However, the majority party in Michigan’s House and Senate are tight with the sugar industry. So, knowing that petitions for ballot proposals must be turned in 160 days before the general election, but that the Legislature only needs 40 days before the election to consider an initiative, you miss the first deadline. Sure, the Bureau of Elections, who verifies the signatures on petitions, won’t be pleased. Spokespeople from their office might say things like, “We are under no obligation to validate signatures that have come in after the filing deadline until the next election cycle,” but you don’t care. You’re not in it for the ballot, anyway. 

You offer a late submission. You won’t make the ballot, but if the Bureau of Elections finds time to review the signatures before the election, your initiative will make it into the hands of your sugar-friendly legislators. MI Sweet State gets its legislative vote, the people have been bypassed, and the governor cannot veto the legislation. Candy for everyone.

Nancy Wang, executive director for democracy advocacy group Voters Not Politicians, said that many Michigan citizens aren’t aware that signing a petition for a ballot measure may not put an initiative on the ballot at all – that there’s a chance it could instead be swept up directly by the Legislature.

“We’re finding that the campaigns and the circulators that they’re hiring, their interest is in not explaining what they’re trying to do to the people,” Wang said. “They’re incentivized to lie, to withhold information, and because they can, that’s exactly what they do out in the field.”

“We always looked at it like, we’ll do whatever the word of the law will allow us to do,” said Jeff Timmer, the ex-GOP leader. “Some of those areas might be a little gray, but we’re going to push those envelopes. Now, it seems like nobody gives a shit whether those areas are gray or clearly you dipped your toe over those lines.”

Katrina Robinson, the woman who signed the petition in Clawson, said when she signed, she believed it was to make the proposal eligible for a vote. She had no idea, and wasn’t told, that the Republican-majority state Legislature could simply bypass the people.

“Oh, that makes it even worse,” Robinson said.

Let MI Kids Learn turned in their petitions to the Bureau of Elections on Aug. 10—more than two months past the deadline. It’s unclear if they’ll be reviewed in time to head to the Legislature later this year.


What if you get the timing wrong? 

What if you, a dentist pushing MI Sweet State, miss the deadline, and when you do eventually turn in your petitions they get stalled with the busy Bureau of Elections?

While the bureau is obligated to review petitions submitted by the filing deadline, they are, in fact, under no obligation to validate signatures on petitions filed after the deadline until the next election cycle – in this case, 2024. 
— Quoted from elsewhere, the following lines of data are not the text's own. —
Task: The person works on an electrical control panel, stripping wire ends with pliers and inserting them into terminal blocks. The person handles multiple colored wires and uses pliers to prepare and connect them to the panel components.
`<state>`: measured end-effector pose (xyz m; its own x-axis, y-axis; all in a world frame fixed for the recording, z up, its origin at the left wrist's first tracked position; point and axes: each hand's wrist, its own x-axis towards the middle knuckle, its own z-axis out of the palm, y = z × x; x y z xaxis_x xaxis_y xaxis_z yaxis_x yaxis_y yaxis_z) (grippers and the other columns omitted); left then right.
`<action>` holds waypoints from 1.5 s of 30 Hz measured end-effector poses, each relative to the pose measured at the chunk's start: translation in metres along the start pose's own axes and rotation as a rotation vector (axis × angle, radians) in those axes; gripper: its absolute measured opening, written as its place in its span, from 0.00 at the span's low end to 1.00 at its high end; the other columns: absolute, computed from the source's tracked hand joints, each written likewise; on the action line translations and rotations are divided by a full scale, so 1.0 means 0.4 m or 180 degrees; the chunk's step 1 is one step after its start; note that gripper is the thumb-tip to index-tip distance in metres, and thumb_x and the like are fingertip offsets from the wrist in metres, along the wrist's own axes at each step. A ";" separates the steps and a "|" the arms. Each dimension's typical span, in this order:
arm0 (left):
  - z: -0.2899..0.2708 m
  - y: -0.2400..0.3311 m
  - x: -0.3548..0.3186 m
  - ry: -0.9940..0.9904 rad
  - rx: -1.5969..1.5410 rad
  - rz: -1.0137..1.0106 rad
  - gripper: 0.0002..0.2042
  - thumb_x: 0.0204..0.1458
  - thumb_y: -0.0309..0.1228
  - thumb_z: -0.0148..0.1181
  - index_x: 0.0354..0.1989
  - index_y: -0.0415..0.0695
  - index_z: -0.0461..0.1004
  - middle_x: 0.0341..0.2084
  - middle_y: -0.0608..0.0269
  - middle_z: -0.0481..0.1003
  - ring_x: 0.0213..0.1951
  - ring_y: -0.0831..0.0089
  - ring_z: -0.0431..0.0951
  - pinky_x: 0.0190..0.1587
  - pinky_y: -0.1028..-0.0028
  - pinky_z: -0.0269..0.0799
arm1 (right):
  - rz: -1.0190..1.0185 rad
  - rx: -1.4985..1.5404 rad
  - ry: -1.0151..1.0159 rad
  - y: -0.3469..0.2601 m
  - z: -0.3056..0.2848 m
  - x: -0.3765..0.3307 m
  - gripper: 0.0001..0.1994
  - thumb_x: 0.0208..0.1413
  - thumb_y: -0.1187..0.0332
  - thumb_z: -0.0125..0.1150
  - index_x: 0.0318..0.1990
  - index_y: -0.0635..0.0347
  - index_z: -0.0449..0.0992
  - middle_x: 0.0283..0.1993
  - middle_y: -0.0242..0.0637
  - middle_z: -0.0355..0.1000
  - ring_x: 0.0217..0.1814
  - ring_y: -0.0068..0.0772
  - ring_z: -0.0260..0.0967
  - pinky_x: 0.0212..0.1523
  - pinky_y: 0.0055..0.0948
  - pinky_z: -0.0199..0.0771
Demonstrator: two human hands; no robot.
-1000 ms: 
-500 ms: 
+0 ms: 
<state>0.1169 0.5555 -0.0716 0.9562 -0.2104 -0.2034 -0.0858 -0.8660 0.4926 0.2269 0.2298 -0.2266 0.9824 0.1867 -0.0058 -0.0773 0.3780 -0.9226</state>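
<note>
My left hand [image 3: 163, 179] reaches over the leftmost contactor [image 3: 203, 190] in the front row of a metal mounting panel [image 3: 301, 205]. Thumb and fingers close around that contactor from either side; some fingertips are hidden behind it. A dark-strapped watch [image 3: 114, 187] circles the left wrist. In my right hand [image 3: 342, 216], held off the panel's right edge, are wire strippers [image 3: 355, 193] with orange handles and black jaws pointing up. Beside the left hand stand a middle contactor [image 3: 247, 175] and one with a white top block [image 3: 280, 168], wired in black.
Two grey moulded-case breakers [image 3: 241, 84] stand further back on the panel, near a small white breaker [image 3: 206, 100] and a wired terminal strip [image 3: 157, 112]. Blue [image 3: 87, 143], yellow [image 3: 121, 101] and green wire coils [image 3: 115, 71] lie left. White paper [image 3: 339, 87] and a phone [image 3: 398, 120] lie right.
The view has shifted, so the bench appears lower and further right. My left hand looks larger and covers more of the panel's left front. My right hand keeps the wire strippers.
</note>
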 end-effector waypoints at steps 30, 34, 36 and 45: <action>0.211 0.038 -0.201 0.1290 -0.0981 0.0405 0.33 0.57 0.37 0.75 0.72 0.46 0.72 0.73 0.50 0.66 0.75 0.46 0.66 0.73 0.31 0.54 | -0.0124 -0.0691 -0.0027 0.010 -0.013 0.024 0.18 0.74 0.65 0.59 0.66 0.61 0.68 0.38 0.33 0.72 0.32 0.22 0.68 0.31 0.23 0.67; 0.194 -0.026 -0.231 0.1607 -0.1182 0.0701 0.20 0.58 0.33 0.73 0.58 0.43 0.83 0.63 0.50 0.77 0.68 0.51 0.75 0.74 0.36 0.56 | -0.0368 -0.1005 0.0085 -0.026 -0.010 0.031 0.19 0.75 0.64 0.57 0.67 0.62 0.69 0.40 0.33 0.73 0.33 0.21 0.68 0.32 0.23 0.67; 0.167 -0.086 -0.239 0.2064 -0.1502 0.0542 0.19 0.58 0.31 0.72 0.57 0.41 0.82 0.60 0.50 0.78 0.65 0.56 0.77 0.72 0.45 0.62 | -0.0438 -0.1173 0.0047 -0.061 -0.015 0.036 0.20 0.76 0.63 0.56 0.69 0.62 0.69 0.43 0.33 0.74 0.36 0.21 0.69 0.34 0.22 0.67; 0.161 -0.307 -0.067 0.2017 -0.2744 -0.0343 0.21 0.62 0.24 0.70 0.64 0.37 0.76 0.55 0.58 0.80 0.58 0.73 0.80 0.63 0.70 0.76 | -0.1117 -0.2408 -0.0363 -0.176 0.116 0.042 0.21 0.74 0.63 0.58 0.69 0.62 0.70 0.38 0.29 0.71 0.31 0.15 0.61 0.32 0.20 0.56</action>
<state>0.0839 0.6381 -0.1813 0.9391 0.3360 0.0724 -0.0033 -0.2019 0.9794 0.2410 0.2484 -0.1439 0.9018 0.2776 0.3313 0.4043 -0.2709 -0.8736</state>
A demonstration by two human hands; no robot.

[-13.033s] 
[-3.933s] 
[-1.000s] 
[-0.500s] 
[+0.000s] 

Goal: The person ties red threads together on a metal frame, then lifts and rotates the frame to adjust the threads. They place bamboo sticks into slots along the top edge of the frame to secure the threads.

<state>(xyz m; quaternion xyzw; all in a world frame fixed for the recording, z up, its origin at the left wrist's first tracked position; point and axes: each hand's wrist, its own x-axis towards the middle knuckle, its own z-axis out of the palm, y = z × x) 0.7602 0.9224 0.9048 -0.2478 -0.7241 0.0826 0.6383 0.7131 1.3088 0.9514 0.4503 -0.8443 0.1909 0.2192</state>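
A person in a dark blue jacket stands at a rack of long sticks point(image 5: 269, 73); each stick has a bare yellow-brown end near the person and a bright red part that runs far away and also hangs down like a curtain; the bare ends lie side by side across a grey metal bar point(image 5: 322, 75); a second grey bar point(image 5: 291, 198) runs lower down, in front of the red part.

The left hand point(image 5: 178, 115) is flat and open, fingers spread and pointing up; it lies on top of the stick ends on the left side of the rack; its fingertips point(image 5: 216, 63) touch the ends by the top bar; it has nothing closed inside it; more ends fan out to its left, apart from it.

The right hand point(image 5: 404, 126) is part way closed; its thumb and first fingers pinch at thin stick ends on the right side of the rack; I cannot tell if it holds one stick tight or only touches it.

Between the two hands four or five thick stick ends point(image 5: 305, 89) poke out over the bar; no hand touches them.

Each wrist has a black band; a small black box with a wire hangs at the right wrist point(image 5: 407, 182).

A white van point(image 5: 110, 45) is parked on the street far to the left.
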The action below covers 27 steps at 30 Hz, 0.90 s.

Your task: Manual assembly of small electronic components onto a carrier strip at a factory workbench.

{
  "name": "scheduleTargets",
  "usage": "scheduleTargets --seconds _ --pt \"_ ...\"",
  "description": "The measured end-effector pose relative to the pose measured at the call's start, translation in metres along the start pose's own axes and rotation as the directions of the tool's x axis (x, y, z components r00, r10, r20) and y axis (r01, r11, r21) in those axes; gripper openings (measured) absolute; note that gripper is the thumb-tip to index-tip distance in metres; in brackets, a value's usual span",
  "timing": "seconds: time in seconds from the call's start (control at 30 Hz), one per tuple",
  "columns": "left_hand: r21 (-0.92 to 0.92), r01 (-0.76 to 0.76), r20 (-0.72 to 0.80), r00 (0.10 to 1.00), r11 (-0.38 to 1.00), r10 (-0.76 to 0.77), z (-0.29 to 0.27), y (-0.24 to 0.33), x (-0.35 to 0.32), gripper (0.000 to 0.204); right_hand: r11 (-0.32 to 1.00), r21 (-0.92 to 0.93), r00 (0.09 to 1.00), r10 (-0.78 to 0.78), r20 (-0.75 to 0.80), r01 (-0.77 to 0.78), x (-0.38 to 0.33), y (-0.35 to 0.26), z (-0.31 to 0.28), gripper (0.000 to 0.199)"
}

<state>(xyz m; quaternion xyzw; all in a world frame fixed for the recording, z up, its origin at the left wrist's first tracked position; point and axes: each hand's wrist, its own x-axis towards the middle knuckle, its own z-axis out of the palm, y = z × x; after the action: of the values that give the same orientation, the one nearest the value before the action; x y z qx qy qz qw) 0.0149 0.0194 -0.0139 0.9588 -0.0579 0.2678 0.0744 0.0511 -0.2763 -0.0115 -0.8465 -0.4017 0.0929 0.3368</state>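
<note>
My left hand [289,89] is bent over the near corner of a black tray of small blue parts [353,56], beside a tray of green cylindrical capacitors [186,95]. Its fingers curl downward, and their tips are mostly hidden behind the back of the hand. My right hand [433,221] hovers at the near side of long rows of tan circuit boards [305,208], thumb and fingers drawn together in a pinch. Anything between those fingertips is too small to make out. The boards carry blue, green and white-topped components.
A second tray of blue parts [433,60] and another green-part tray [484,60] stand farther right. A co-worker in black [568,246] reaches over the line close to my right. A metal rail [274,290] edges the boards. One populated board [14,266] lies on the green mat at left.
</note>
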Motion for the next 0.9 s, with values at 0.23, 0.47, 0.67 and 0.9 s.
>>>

“Initiatives that chose to submit petitions after the June 1 deadline will be reviewed when the Bureau of Elections has capacity and ahead of its deadline for the 2024 election,” Tracy Wimmer, spokesperson for the Department of State, said.

For some campaigns, that’s not good enough.

“It’s our sincere hope that she’ll choose to review the signatures quickly,” said Jamie Roe, whose Secure MI Vote petitions have still not been filed.

The “she” in his statement is the person whose office oversees the Bureau of Elections: Secretary of State Jocelyn Benson.

Roe, along with Fred Wszolek, spokesperson for Let MI Kids Learn, haven’t said so directly, but they’ve been quick to imply that Benson—a Democrat up for reelection this year—would be to blame for any delay the Bureau of Elections might have in reading their groups’ petitions.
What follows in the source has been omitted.